I read the Eraser paper and the extension suggested in "Visual Threads",
and it all looks pretty straightforward. Once I get some profiling
machinery going, I'm definitely interested in working on helgrind.
J
|
|
From: Nicholas N. <nj...@ca...> - 2002-10-07 10:10:37
|
On 6 Oct 2002, Jeremy Fitzhardinge wrote: > Can go into a few more details about what's wrong with helgrind? Does > it get the Eraser algorithm wrong, or does it just need some more > refinement? > > I read the Eraser paper and the extension suggested in "Visual Threads", > and it all looks pretty straightforward.
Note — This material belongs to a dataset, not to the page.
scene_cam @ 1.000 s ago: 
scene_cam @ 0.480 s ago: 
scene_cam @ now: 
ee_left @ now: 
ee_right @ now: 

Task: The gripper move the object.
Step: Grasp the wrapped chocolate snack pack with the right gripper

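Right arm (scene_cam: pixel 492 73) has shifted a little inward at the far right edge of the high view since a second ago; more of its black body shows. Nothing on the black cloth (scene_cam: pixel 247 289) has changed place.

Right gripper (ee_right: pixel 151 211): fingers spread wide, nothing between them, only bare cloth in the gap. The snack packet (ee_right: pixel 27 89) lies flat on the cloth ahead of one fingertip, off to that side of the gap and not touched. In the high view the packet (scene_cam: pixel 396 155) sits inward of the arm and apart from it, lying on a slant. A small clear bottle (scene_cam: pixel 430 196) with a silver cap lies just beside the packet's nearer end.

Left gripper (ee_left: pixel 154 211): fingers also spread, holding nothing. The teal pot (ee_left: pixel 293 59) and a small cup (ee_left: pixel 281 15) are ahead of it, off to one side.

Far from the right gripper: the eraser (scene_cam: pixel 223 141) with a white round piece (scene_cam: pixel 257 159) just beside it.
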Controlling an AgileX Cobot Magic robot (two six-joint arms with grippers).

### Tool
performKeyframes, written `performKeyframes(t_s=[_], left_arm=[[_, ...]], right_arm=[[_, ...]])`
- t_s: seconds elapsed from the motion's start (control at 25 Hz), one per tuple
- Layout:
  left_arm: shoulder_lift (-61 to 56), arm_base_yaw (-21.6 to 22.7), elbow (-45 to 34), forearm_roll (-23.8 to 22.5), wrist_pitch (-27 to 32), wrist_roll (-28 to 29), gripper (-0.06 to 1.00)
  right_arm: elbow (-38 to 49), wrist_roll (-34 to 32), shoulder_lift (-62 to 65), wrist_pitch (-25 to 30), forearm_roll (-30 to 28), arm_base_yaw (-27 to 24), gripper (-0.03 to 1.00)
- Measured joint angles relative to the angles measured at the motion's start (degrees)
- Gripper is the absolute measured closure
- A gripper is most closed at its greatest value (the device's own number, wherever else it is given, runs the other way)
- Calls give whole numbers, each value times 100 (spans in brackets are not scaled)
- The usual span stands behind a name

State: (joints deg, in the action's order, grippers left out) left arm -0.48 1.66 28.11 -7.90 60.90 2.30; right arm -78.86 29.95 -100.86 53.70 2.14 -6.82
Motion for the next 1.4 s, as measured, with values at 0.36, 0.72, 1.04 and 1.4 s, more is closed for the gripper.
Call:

Once I get some profiling > machinery going, I'm definitely interested in working on helgrind. That would be really good. It's been a while since I looked at it. My first attempt at the lockset stuff was very simple and probably wasn't going to scale at all well, but then Julian improved the lockset stuff a bit (a lot?) so that might not be such a problem yet. I think the problem is more that I never tried it on any program larger than about 20 lines. It could find easy data races in these short programs. But it also reported quite a few races in glibc. One of these we found to be genuine (an unsafe update of a totally trivial statistics counter only printed for debugging), but for the others it was unclear whether they were genuine or if Helgrind was wrong. I certainly tried to implement the Eraser algorithm faithfully. So to summarise: it probably needs to be robustified to handle large programs, and it hasn't been verified as to whether it's finding real races yet. N |
|
From: Julian S. <js...@ac...> - 2002-10-09 18:40:48
|
Something is seriously snafu'd with sourceforge mailing lists; Nick sent this at 11am monday and it arrived here sometime Weds afternoon. > > and it all looks pretty straightforward. Once I get some profiling > > machinery going, I'm definitely interested in working on helgrind. > > That would be really good. It's been a while since I looked at it. My > first attempt at the lockset stuff was very simple and probably wasn't > going to scale at all well, but then Julian improved the lockset stuff a > bit (a lot?) so that might not be such a problem yet. Yes, please hack on! Re my changes, all I did was debug the set operations, so it's stable on large programs. I also and restructured hg_main.c a but, but I didn't change the efficiency of it at all. cvs log of hg_main.c should tell you more. J |
|
From: Julian S. <js...@ac...> - 2002-10-07 17:53:47
|
On Monday 07 October 2002 1:14 am, Jeremy Fitzhardinge wrote: > Can go into a few more details about what's wrong with helgrind? Does > it get the Eraser algorithm wrong, or does it just need some more > refinement? > > I read the Eraser paper and the extension suggested in "Visual Threads", > and it all looks pretty straightforward. Once I get some profiling > machinery going, I'm definitely interested in working on helgrind. It generates bazillions of errors. We don't know why. The only _known_ cause for tyhis is that glibc has a counter for the number of relocations done by the dynamic linker, and this is incremented without locking. That's allegedly harmless because it's only for stats purposes, but it's still something that needs to be suippressed or worked around. Problem with suppression is that there is no fixed call stack at the error point; it happens at the first use of every dynamic symbol (or something) so the normal stack-based-identification of the suppression mechanism won't work. We haven't thought of a way round this yet. If you want to investigate that would be great. Having a usable race detector would be really excellent. J |
|
From: Jeremy F. <je...@go...> - 2002-10-08 01:09:56
|
On Mon, 2002-10-07 at 11:00, Julian Seward wrote:
On Monday 07 October 2002 1:14 am, Jeremy Fitzhardinge wrote:
> Can go into a few more details about what's wrong with helgrind? Does
> it get the Eraser algorithm wrong, or does it just need some more
> refinement?
>
> I read the Eraser paper and the extension suggested in "Visual Threads",
> and it all looks pretty straightforward. Once I get some profiling
> machinery going, I'm definitely interested in working on helgrind.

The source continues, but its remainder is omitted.